I'm not entirely sure how she is using the word "obey" here, but I cannot make the blanket statement that she did: When you obey your husband, you obey God. In many cases, yes that will be the case, but just because my husband tells me to do something doesn't mean it's automatically OK and that God approves of me doing it. I will speak more about this in a later chapter, however.
Again from page 22:
Regardless of who you are or what your talents may be, God's will is that you be a suitable helper to your husband.
Page 23:
To covet his role of leadership is to covet something that will not make God, you, or him happy. It is not a question of whether or not you can do a better job than he; it is a matter of doing what you were "designed" to do.
Again, so true!
I especially liked this, again from page 23:
The role of being a perfectly fit helper does not make one inferior to the leader.

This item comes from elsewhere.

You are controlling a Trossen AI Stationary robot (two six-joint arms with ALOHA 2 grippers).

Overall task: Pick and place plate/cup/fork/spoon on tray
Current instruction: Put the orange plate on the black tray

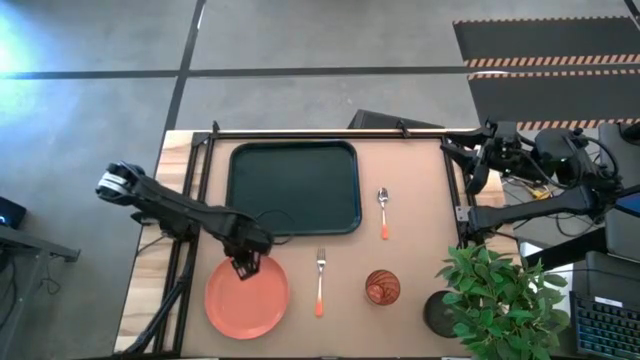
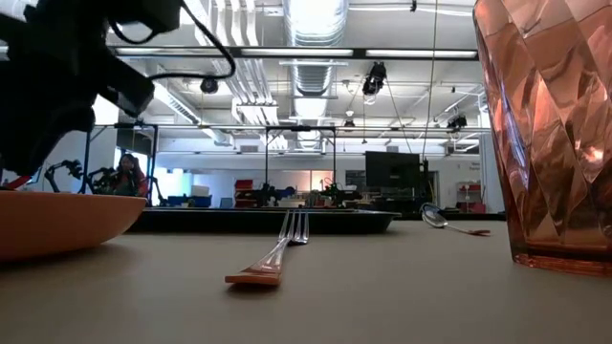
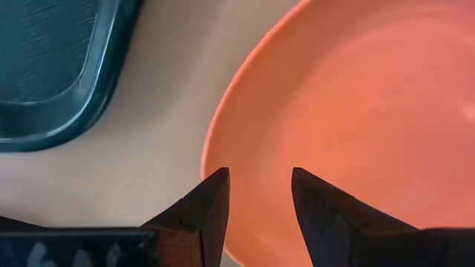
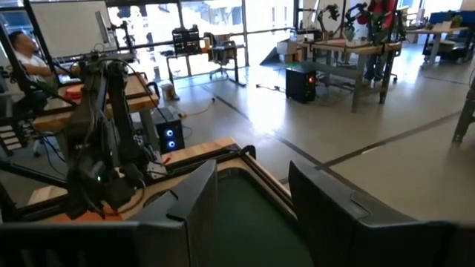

I think many times the submission message gets skewed to mean that the woman is inferior to a man, but that is so not true! They are of equal value and worth. They are both necessary. They just have different roles.
I did the word study that she recommended on page 25. I enjoyed it quite a bit. I realized that a virtuous, wise, prudent, etc. wife is a STRONG WOMAN. She has strength of character. She strives for moral excellence. She is capable. She is humble, yet she has a backbone.
In reading this chapter, honestly nothing that Mrs. Pearl wrote was all that revolutionary to me. I do not struggle with trying to be the leader. My personality is such that I AVOID the leadership role. So that has never been a problem in our marriage. However, I tend to struggle with the "martyr mom" syndrome, rather than serving my family joyfully. I do get frustrated with how I have failed to train my children properly, and that breeds more frustration because I have that much more physical work to do.
All in all, this chapter was a good one. Didn't really make me go, "OH WOW," as it has other people, but it was a good one. More to come.
Surely I can’t be the only one???
I'm taking a bold stand that may ruin my reputation, but I'm going to do it anyway.
I've been reading Debi Pearl's new book Created To Be His Help Meet. I'm not impressed. On message boards and e-mail loops I'm on, on blogs, from friends, all I've heard about is how WONDERFUL this book is. "Forget other submission books, this one is THE book to read as a wife." Granted, I'm only about 10 chapters into it, so perhaps it gets better, but based on what I've read so far, all I can say is that I'm glad it was sent to me free and that I didn't pay money for it.
I will attempt to start blogging my thoughts about each chapter. Perhaps I'm reading more into it than what is there, but in talking with my husband about my different "issues" with the book, I can honestly say that I'm not "off" on my concerns. At least not according to him, whose opinion really matters anyway, right?